Leonardo Da Vinci was born and raised in Italy, where the Mona Lisa was finally painted in 1503. The style of painting has long been cited as the forerunner of numerous styles of art, one of the true masterpieces in the history of the world art.
A description of Mona Lisa
By painting the Mona Lisa, Leonardo rose to another artist station, those that create new forms and perspectives. Mona Lisa’s relatively small painting manages to create one of the most intense and effective art experiences in a compact 30 “by 20 ½” frame. As for the type of paint that the Mona Lisa was originally conceived with, oils were used on the poplar wood panel and have been restored numerous times. In recent years, curators at the Louvre have begun to worry that the painting appears to break down more quickly than in the past.
Leonardo places his model in the middle of the painting, using a pyramid design to center it. The fold of his hands forms the front of the pyramid and he uses the same bright light for his chest, neck, and face.

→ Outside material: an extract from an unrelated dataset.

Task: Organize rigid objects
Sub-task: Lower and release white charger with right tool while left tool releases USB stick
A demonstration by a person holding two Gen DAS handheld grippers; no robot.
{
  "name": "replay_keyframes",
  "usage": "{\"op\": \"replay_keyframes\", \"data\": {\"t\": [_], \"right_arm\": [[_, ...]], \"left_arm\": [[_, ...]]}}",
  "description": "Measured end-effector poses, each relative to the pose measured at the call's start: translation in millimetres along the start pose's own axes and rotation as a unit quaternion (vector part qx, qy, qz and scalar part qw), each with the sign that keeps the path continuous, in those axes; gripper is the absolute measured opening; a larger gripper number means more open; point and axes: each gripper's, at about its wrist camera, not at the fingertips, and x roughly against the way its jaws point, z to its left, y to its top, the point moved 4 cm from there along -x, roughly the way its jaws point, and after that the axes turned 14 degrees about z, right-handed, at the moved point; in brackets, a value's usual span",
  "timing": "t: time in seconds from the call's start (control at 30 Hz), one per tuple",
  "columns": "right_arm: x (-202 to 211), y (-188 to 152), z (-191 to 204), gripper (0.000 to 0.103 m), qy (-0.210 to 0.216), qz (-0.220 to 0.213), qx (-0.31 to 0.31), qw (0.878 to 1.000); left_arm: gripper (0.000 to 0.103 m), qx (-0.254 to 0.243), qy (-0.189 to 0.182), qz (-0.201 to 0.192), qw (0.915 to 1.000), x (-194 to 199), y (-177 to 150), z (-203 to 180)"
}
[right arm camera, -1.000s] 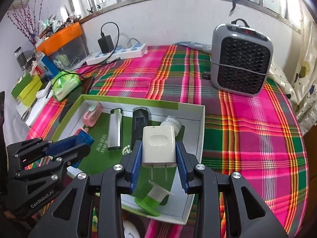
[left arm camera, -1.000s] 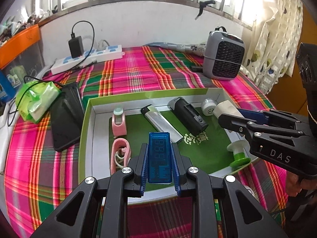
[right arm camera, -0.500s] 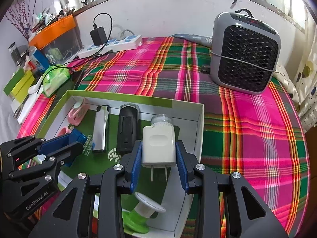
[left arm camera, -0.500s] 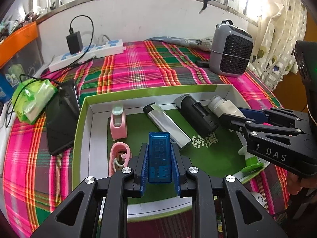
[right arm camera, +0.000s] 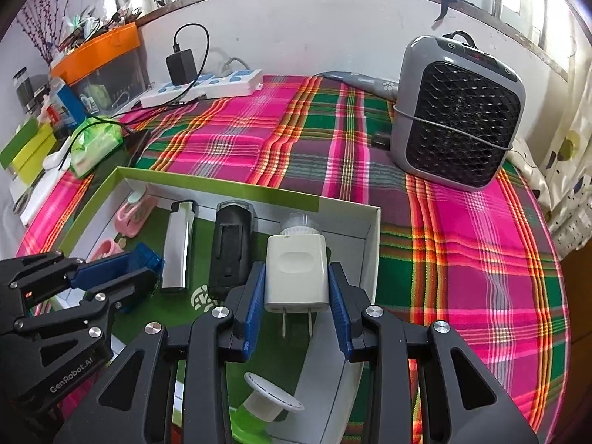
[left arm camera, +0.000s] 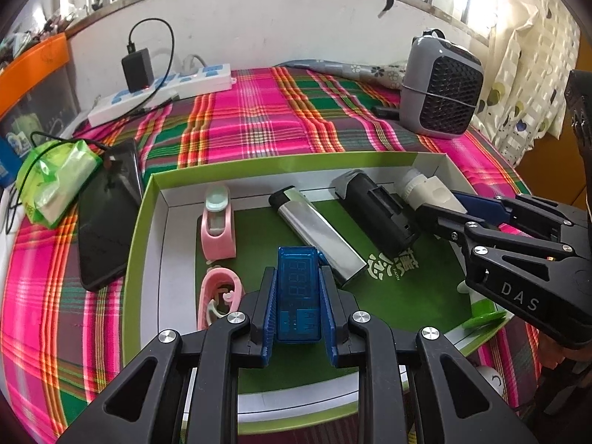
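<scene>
White plastic plug adapter (right arm camera: 297, 273), clamped in right claw (right arm camera: 297, 318), hangs above green-rimmed cardboard box (right arm camera: 222, 184)'s right end; left claw (left arm camera: 298, 318) grips translucent blue USB meter (left arm camera: 298, 298).

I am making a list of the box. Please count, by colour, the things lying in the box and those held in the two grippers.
Pink: 2, clip holders
Silver: 1, lighter
Black: 1, case
White: 2, charger plug, cap
Green and white: 1, spool
Blue: 1, USB meter
Total: 8

Left tool (left arm camera: 299, 305) clamped on a load, right tool (right arm camera: 297, 290) likewise clamped, both angled downward
</scene>
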Motion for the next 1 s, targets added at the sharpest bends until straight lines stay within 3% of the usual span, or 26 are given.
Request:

His lighting is important as he uses it to create many of the geometric shapes (circles and spheres) that make up the painting. The form of the painting itself is very simple, a modification of the seated Virgin, a very popular form during the 15th and 16th centuries for portraits.
What does the Mona Lisa mean?
However, he modifies the formula, creating a sense of distance between the nanny and the observer, mainly using the chair in which she rests. Everything in his posture speaks of reserve and silence. However, his eyes silently meet the gaze of the observer, drawing the viewer towards the line of his eyes. Everything around her face is dark, bringing the light on her face and the attraction it provides much more in focus. The overall effect is a kind of natural attraction for her, drawn by her appearance, but immediately contrasted with the distance Leonardo creates between the subject and the observer.
The landscape of painting has long been noted as the first instance of portraiture on landscape. Sitting in the middle of an open loggia with what appear to be pillars on either side of it, a vast landscape stretches out onto an icy mountain range. The curves of her hair and clothes are mimicked in the waves of the landscape and the constant curves in the river and the hills behind her. Therefore, the question has arisen as to whether the Mona Lisa is both a portrait and a representation of an ideal. The harmony between the model and the landscape behind her creates a kind of natural order, all punctuated by the detail of her mouth and that world-famous smile.
For centuries, historians, psychologists, writers, and politicians have tried to come up with their own theories about what the Mona Lisa smile could mean. Freud characterized it as an allusion to an Oedipus complex (he was in love with his mother) in Da Vinci while others have claimed that it is a sign of innocence and calm. The question of why the smile is seen in so many different ways has become almost as important a research topic as the smile itself. There have been scientists who point out the special relationships of the smile and how the human eye captures them. Margaret Livingstone, a Harvard professor, says that painting is most effective when viewed peripherally. The smile is most effective when you look into your eyes, for example.
In 2005, a computer program that analyzes facial expressions for emotional recognition was used to assign “emotional” values to the smile. That show found her 83% happy. Regardless of Da Vinci’s intentions, the Mona Lisa’s smile is one of the most enduring questions in all of art.
Mona Lisa analysis today
Due to the research and attention the Mona Lisa has attracted, more than a few dozen people have tried to recreate it. Hundreds of copies reside in different art galleries around the world, some of which their owners believe are the originals. Recently, an internet phenomenon has emerged where a savvy user of MS Paint was able to make a video showing how to make the Mona Lisa in paint, the free graphics program included with Windows. Copying the Mona Lisa has long been a standard test of an artist’s tenacity and skill.